Una delle cose formidabili della vita è che, per certi suoi tragitti imperscrutabili, ti porta in un tempo relativamente breve a trovare risposte a domande “esistenziali” in luoghi mentali che avevi visitato in modo frettoloso o distratto. Spesso la risposta era lì sotto i tuoi occhi. Spesso richiedeva di mettere in correlazione cose che avevi osservato anche a breve intervallo di tempo ma, semplicemente, non eri pronto a collegare.
Fatta questa altisonante premessa e mentre osservo il titolo di questa pagina come una incombente spada di Damocle sullo scrittore goffo e incompetente che “verga” (elettronicamente) queste righe, provo a spiegare a cosa mi riferisco. Forse ricorderete un articolo di questo blog di un paio d’anni fa… che si riferiva anch’esso al misterioso oggetto invocato nel titolo a cui almeno metà dell’umanità, sono sicuro, rivolge un grato pensiero ogni giorno che il Signore manda sulla Terra.
L’articolo faceva riferimento alla ciclicità e al bisogno che abbiamo di trovare certezze nella ripetizione (il campionato di calcio, per esempio). Nei commenti di quell’articolo, due lettori del blog facevano riferimento a un meraviglioso film “Ricomincio da capo” (letteralmente “il giorno della marmotta”) in cui il protagonista rimaneva intrappolato, costretto a rivivere ogni giorno, letteralmente, la stessa giornata. Quello che mi sfuggiva due anni fa era che in quello stesso film era iscritta una esplicita via di fuga che risolveva, per molti versi, il senso di ansietà che mi aveva portato a scrivere quel blog post. E pensare che era da anni uno dei miei film preferiti!

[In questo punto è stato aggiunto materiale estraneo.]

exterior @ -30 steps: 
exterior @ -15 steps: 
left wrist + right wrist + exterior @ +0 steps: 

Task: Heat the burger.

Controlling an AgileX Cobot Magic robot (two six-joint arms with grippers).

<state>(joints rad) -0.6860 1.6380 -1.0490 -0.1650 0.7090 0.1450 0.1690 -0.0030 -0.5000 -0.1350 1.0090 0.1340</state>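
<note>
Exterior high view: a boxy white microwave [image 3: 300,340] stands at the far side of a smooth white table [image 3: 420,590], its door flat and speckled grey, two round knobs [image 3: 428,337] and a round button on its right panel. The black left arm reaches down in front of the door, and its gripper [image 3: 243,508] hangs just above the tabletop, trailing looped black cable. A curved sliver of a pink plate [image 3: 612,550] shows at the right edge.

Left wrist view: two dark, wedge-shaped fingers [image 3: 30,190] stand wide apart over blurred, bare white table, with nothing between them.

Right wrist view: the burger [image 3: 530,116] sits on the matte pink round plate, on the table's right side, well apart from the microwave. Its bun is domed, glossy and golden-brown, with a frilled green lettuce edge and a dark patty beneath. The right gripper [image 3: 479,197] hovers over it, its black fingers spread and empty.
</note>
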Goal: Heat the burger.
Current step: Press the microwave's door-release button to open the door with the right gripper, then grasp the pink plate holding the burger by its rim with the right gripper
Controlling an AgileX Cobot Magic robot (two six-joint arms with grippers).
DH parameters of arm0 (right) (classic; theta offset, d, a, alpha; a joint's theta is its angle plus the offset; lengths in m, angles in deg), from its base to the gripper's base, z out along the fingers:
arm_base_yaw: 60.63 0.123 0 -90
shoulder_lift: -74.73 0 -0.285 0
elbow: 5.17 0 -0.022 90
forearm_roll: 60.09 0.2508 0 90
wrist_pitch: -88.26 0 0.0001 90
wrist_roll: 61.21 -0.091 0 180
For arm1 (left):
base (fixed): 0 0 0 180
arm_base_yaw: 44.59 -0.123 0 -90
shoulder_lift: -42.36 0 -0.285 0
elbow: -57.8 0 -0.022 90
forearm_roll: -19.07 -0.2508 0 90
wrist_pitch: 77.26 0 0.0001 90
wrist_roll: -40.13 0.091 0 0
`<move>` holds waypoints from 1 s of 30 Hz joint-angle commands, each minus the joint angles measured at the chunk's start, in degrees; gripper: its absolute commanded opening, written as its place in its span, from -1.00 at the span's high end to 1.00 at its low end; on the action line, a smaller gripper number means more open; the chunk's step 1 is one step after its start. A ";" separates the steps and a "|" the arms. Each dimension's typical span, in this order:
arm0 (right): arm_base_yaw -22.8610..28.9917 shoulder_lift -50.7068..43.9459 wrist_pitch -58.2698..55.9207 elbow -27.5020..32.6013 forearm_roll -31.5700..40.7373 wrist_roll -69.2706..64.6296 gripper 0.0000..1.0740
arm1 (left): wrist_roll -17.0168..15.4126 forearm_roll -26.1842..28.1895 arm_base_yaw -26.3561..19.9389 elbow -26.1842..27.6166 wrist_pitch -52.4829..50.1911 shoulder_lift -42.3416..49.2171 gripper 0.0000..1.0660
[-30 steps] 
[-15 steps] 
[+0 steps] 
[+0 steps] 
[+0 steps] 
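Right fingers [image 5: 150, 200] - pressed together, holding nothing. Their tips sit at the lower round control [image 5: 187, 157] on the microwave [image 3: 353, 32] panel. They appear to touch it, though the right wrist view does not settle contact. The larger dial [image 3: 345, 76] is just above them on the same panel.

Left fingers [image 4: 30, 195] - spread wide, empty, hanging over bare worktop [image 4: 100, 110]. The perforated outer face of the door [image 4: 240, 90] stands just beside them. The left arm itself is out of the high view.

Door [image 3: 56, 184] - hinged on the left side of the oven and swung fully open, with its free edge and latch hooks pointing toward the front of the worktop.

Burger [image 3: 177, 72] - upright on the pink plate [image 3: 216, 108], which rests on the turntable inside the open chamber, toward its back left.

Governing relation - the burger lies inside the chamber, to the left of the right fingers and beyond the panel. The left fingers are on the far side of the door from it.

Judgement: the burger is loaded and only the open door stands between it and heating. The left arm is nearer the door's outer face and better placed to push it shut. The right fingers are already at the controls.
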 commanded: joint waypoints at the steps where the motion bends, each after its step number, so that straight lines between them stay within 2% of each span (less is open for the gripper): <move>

Il protagonista usciva dall’incantesimo, e scioglieva le sue pene d’amore, quando trasformava quella singola giornata nella giornata perfetta in cui ogni singolo istante, semplicemente, era vissuto in tutta la sua intensità senza bisogno di immaginare un passato su cui recriminare o un futuro migliore da sperare.
Formidabile.
Si aggiunga che recentemente ho reincontrato la meditazione zen (anche grazie al sito del mio amico Francesco). Avevo cominciato a vent’anni. Affascinato dalla scuola Rinzai e dalla indeterminatezza dei koan. Ora, più compassionevole e meno saggio, mi ci riaffaccio dal lato della scuola Soto. E capisco, tramite lo zazen, di potere/dovere meditare la straordinaria infinita possibilità che si nasconde nel vivere ogni singola azione nella perfezione del momento in cui si svolge.
Per citare un maestro zen presente solo nella memoria digitale di un software di rendering 3-d, il monumentale Oogway dell’ancora più monumentale Kung-Fu Panda: “il passato è storia, il futuro è mistero ma oggi è un dono.. per questo si chiama presente”.
Ecco che, improvvisamente, nella mia mente le due idee hanno fatto corto circuito, Il castello di carte della coazione a ripetere è crollato (non rumorosamente, ma con un certo effetto scenico) e l’immanenza che proietta il proprio sé nel grande sé che è vacuità ha assunto un significato assoluto nella semplice perfezione dell’attimo: una foglia di rugiada su un fiore di loto.
E, almeno stavolta, con malcelata insoddisfazione, la gnocca non c’entra nulla. Ma, ciò nonostante, in termini assoluti, essa, quando c’è, aiuta.
3 Responses
2012 May 14
Fantastico. Conosco bene il film ma non avevo mai fatto questo collegamento. Anche io mi sto rendendo sempre più conto della pervasività dello Zen in molti ambiti insoliti e inattesi. Ne parleremo presto anche di là…
2012 Nov 29
in effetti la gnocca non è altro che un vuoto sicuramente destinato salvo alcuni casi ad un riempimento
2012 Nov 29
Ho riflettuto un attimo prima di accettare questo commento.
Poi mi sono detto che benchè le mie intenzioni fossero state dal suo autore completamente travisate, esso donava all’articolo un ulteriore chiave di lettura per certi aspetti sublime…(della stessa iperuranica sostanza di un film con Bombolo e Thomas Millian).